I’m a critic of teacher unions, but I come by it honestly.

I’ve covered teacher unions since the early 1990s, when I was a fledgling editor for a small Sacramento political newsletter.

At first, I wrote about legislation, not teacher unions. But it didn’t take long to learn that a lot of bills had to do with public education, and anyone with eyes could see that union lobbyists were treated with a great deal of deference.

During state budget negotiations, legislative staffers would shuttle back and forth between the Capitol and California Teachers Association headquarters across the street to ensure union approval.

Eventually, I started writing about the close relationships between unions and legislators. The readers liked it. I wrote more. I learned about the structure of teachers unions, leading me to expand my scope to other states and the national scene.

By 1997, it was a full-time undertaking and it continues to this day, mostly because it fills a knowledge gap.

Except for me and a small handful of others, all information about teachers unions comes from the unions themselves or labor reporters who are also union activists. Besides, no one else wants to do it.

Why not? Because unions are arcane organizations. Their elected officers and members are public employees (of the district). Each building usually has a teacher who also serves as the union representative.

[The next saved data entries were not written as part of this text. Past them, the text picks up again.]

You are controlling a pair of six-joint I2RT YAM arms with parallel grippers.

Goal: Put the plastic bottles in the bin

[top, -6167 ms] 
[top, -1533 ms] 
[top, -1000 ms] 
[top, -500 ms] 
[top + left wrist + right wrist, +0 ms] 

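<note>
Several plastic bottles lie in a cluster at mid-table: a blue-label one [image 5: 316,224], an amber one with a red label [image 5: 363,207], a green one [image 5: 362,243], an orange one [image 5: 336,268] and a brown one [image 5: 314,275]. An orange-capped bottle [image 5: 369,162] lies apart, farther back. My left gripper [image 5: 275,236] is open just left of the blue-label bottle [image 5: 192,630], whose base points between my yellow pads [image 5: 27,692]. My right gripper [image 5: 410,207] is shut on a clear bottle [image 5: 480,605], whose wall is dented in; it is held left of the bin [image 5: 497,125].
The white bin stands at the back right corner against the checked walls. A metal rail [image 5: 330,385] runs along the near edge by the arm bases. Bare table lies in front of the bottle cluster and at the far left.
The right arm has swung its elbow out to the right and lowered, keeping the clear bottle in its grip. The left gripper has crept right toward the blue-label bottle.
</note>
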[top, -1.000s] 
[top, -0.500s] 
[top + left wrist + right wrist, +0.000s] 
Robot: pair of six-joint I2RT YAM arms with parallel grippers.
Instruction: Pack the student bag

They help shape all sorts of public policy, but they are entirely private entities. They are subject to the same types of disclosures as other tax-exempt organizations but can deny press access to any of their internal deliberations, conferences, meetings, and most documents.

Related: Two hours a day!? Remote learning provides meager offerings for low-income kids 

Except for me and a small handful of others, all information about teachers unions comes from the unions themselves or labor reporters who are also union activists.

Short of a career change to labor reporter, there are some things you can do that will improve your education coverage while still maintaining the necessary journalistic objectivity.

Look at the contract. If teachers bargain collectively, nothing goes on in a school district without consulting the contract.

Noooooo! You’re screaming right now. The New York City teacher contract is 238 pages long. Chicago’s is 381 pages. Los Angeles’ is an excruciating 425 pages.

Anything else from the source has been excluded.